◆ **Work instructions**
Write out all of the entries, matching the original exactly.

[Source data]
○ ○ ○ ○ ○

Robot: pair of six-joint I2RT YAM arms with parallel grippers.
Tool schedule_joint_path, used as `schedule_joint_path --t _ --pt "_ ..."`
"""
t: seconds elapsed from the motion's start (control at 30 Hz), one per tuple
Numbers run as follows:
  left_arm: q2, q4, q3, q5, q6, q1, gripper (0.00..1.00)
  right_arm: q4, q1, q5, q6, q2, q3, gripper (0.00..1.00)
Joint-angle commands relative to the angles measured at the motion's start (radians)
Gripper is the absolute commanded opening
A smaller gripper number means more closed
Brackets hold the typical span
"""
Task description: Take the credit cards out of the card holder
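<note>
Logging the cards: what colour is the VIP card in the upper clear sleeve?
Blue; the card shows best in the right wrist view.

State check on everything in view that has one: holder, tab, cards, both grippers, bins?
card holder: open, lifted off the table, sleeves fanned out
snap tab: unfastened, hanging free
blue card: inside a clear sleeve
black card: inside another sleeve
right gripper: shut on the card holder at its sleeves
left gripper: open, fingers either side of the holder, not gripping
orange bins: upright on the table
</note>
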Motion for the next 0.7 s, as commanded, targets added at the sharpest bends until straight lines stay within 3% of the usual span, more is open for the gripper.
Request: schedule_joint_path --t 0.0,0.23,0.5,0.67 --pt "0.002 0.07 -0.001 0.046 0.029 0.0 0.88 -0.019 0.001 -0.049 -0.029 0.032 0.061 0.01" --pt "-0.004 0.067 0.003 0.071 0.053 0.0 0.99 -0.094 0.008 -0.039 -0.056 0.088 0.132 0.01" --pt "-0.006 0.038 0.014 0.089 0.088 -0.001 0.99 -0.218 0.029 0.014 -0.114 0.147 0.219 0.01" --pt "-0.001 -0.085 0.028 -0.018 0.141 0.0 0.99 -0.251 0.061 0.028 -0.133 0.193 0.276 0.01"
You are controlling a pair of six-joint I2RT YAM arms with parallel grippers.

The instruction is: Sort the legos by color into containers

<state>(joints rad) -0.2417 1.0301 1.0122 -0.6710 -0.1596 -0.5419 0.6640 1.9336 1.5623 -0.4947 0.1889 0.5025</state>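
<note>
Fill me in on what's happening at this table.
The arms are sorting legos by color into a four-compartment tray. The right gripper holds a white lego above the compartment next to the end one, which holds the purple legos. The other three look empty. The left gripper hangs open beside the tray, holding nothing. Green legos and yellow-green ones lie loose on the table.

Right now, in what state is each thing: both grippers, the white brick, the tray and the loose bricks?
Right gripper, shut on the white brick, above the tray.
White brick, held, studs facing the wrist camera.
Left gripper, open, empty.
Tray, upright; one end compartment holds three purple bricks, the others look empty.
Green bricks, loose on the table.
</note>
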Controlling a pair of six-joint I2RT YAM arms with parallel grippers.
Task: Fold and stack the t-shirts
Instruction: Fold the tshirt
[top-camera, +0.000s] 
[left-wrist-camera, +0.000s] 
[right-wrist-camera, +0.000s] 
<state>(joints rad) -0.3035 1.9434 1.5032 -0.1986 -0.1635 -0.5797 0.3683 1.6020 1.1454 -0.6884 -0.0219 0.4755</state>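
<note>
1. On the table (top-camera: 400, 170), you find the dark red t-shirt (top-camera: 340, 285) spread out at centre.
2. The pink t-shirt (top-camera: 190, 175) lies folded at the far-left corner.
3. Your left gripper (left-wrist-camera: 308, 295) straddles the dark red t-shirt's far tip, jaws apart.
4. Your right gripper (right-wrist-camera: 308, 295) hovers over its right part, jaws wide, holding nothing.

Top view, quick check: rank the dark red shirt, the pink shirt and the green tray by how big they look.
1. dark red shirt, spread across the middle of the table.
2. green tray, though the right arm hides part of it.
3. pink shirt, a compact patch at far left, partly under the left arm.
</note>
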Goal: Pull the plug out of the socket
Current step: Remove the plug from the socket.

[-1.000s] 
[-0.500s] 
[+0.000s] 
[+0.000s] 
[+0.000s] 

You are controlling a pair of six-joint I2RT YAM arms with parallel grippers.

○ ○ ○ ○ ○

◆ **Response to this exercise**
Robot: pair of six-joint I2RT YAM arms with parallel grippers.
Tool schedule_joint_path, used as `schedule_joint_path --t _ --pt "_ ..."`
"""
t: seconds elapsed from the motion's start (control at 30 Hz), one per tuple
Numbers run as follows:
  left_arm: q2, q4, q3, q5, q6, q1, gripper (0.00..1.00)
  right_arm: q4, q1, q5, q6, q2, q3, gripper (0.00..1.00)
Joint-angle commands relative to the angles measured at the motion's start (radians)
Gripper is the absolute commanded opening
A smaller gripper number means more closed
Brackets hold the typical span
"""
Task description: Take the credit cards out of the card holder
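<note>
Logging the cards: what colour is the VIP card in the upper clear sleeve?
Blue; the card shows best in the right wrist view.

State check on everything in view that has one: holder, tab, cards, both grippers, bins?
card holder: open, lifted off the table, sleeves fanned out
snap tab: unfastened, hanging free
blue card: inside a clear sleeve
black card: inside another sleeve
right gripper: shut on the card holder at its sleeves
left gripper: open, fingers either side of the holder, not gripping
orange bins: upright on the table
</note>
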Motion for the next 0.7 s, as commanded, targets added at the sharpest bends until straight lines stay within 3% of the usual span, more is open for the gripper.
Request: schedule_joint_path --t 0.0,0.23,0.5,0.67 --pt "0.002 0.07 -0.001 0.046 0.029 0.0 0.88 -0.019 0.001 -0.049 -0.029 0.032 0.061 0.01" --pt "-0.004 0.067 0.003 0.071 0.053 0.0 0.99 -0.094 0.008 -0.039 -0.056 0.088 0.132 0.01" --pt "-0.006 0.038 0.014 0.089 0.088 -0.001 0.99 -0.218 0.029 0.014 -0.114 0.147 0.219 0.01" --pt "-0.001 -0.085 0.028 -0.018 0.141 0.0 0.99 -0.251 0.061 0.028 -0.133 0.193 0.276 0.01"
You are controlling a pair of six-joint I2RT YAM arms with parallel grippers.

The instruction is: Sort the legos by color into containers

<state>(joints rad) -0.2417 1.0301 1.0122 -0.6710 -0.1596 -0.5419 0.6640 1.9336 1.5623 -0.4947 0.1889 0.5025</state>
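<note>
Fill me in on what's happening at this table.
The arms are sorting legos by color into a four-compartment tray. The right gripper holds a white lego above the compartment next to the end one, which holds the purple legos. The other three look empty. The left gripper hangs open beside the tray, holding nothing. Green legos and yellow-green ones lie loose on the table.

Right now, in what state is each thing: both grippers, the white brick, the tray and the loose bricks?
Right gripper, shut on the white brick, above the tray.
White brick, held, studs facing the wrist camera.
Left gripper, open, empty.
Tray, upright; one end compartment holds three purple bricks, the others look empty.
Green bricks, loose on the table.
</note>
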Controlling a pair of six-joint I2RT YAM arms with parallel grippers.
Task: Fold and stack the t-shirts
Instruction: Fold the tshirt
[top-camera, +0.000s] 
[left-wrist-camera, +0.000s] 
[right-wrist-camera, +0.000s] 
<state>(joints rad) -0.3035 1.9434 1.5032 -0.1986 -0.1635 -0.5797 0.3683 1.6020 1.1454 -0.6884 -0.0219 0.4755</state>
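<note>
1. On the table (top-camera: 400, 170), you find the dark red t-shirt (top-camera: 340, 285) spread out at centre.
2. The pink t-shirt (top-camera: 190, 175) lies folded at the far-left corner.
3. Your left gripper (left-wrist-camera: 308, 295) straddles the dark red t-shirt's far tip, jaws apart.
4. Your right gripper (right-wrist-camera: 308, 295) hovers over its right part, jaws wide, holding nothing.

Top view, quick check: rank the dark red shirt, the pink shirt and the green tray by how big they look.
1. dark red shirt, spread across the middle of the table.
2. green tray, though the right arm hides part of it.
3. pink shirt, a compact patch at far left, partly under the left arm.
</note>
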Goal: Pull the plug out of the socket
Current step: Remove the plug from the socket.

[-1.000s] 
[-0.500s] 
[+0.000s] 
[+0.000s] 
[+0.000s] 

You are controlling a pair of six-joint I2RT YAM arms with parallel grippers.

No further output is needed here.